--- To do ---
In the listing that follows, locate the line containing "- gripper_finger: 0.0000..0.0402" and the line containing "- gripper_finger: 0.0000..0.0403". Retype exactly those two lines and every line between them, and nothing more.
────────
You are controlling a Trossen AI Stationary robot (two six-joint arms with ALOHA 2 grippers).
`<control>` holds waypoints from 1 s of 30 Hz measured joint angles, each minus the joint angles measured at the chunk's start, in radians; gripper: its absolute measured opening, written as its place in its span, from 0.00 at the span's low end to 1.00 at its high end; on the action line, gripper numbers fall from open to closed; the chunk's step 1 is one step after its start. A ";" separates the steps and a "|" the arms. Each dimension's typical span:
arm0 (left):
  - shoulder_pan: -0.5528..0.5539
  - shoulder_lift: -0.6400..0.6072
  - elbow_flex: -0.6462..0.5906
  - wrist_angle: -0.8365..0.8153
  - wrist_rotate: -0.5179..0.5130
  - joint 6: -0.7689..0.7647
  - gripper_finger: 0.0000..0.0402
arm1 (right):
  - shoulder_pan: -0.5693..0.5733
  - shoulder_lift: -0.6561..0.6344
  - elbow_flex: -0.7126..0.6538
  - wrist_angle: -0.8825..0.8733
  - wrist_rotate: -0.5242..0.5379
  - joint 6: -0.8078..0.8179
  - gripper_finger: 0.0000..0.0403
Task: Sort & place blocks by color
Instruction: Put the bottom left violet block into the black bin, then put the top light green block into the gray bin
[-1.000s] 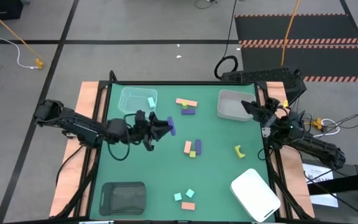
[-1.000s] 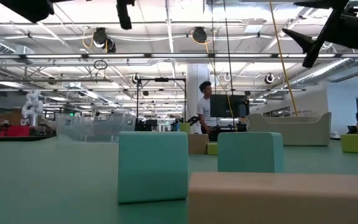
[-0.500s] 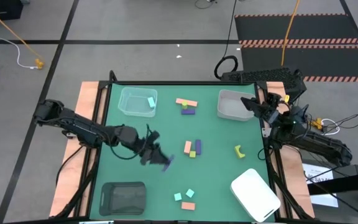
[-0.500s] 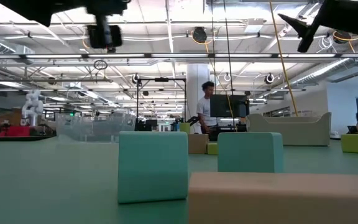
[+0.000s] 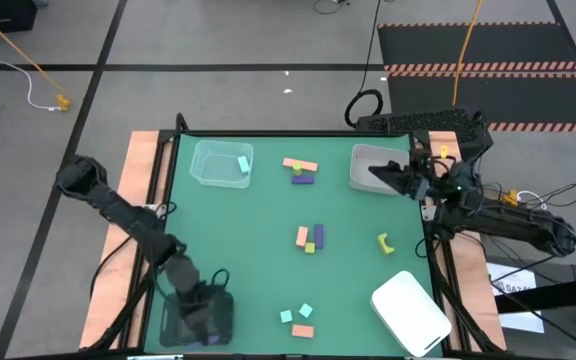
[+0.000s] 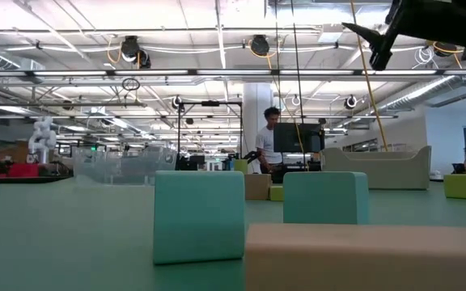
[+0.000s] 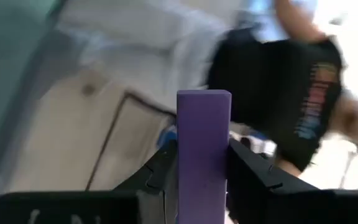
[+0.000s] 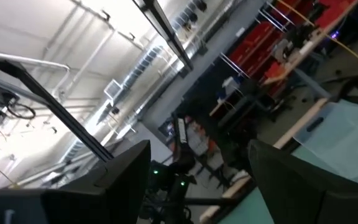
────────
--- Result for this exercise ---
  - gripper_finger: 0.0000..0.0402
arm1 (right):
  - shoulder_pan: -0.5693..0.5733
  - shoulder_lift: -0.6561..0.6344
  - elbow_flex: -0.7126..0.6538
  - wrist_angle: -0.8825..0.8733
  - wrist_rotate: -0.5242..0.5379
  - joint 6: -0.8078..0.8179
  - gripper_finger: 0.0000..0.0403

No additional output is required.